▸ What the task asks: Only the number is needed. Please count the lines below in which the word "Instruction" occurs.

▸ Record set:
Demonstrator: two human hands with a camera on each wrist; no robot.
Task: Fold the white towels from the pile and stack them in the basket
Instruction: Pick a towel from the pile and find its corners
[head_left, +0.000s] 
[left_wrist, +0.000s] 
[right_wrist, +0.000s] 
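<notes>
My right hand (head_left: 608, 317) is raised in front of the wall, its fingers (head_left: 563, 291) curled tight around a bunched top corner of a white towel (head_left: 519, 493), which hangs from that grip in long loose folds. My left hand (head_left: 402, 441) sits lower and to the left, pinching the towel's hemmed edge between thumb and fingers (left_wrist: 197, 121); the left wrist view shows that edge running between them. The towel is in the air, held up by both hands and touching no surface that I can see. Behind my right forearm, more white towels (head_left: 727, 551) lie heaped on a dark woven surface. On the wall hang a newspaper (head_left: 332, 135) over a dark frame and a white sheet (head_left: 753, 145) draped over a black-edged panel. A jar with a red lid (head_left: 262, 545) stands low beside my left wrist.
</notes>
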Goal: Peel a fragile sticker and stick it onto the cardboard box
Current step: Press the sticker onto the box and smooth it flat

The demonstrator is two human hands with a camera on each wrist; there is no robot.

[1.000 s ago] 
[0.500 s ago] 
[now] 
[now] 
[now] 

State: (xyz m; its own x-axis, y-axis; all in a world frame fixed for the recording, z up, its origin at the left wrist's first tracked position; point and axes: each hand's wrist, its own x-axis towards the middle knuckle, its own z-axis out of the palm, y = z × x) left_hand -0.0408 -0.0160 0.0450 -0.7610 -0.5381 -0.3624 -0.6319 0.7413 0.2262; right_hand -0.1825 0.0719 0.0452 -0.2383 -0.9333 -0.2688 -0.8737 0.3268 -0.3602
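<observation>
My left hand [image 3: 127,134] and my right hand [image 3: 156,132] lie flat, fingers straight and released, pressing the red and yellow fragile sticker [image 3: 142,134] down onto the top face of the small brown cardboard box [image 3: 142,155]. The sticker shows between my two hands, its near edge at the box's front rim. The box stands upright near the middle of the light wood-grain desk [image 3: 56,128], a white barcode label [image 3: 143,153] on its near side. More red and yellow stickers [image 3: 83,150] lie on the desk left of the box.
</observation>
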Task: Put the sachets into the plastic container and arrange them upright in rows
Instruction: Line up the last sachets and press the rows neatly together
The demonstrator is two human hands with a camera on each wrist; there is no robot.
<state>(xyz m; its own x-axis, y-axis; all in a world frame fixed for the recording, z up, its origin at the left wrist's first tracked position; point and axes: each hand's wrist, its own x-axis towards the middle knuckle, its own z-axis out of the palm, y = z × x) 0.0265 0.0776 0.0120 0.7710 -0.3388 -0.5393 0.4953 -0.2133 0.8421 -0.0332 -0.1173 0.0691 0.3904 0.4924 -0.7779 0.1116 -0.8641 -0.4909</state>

▸ Task answer: 2